## Work item
Go through the data line by line from the top, retyping each exactly, and end with the line that contains "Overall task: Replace".

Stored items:
● ● ● ●

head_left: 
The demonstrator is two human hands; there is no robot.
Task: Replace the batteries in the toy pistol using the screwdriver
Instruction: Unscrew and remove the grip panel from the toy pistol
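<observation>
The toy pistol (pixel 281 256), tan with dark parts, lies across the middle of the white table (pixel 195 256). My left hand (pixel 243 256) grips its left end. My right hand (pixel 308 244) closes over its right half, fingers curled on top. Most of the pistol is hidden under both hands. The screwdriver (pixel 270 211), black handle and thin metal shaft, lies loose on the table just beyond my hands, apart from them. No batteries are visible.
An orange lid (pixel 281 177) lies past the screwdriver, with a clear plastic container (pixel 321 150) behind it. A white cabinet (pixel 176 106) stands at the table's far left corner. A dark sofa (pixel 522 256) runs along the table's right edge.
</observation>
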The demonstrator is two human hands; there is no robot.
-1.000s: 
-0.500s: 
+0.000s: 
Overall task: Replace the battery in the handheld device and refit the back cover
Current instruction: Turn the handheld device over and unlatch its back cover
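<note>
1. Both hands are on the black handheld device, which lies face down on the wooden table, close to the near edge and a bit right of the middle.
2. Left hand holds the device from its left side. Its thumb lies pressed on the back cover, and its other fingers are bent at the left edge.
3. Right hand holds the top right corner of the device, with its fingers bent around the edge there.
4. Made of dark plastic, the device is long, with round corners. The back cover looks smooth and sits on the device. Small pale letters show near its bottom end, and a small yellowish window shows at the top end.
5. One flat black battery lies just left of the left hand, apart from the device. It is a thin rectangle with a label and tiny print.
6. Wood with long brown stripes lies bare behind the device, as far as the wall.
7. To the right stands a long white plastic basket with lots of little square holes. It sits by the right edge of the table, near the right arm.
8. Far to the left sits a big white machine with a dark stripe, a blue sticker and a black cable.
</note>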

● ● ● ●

## Exercise solution
head_left: 
The demonstrator is two human hands; there is no robot.
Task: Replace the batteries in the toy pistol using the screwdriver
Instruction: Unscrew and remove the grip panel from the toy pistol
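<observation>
The toy pistol (pixel 281 256), tan with dark parts, lies across the middle of the white table (pixel 195 256). My left hand (pixel 243 256) grips its left end. My right hand (pixel 308 244) closes over its right half, fingers curled on top. Most of the pistol is hidden under both hands. The screwdriver (pixel 270 211), black handle and thin metal shaft, lies loose on the table just beyond my hands, apart from them. No batteries are visible.
An orange lid (pixel 281 177) lies past the screwdriver, with a clear plastic container (pixel 321 150) behind it. A white cabinet (pixel 176 106) stands at the table's far left corner. A dark sofa (pixel 522 256) runs along the table's right edge.
</observation>
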The demonstrator is two human hands; there is no robot.
-1.000s: 
-0.500s: 
+0.000s: 
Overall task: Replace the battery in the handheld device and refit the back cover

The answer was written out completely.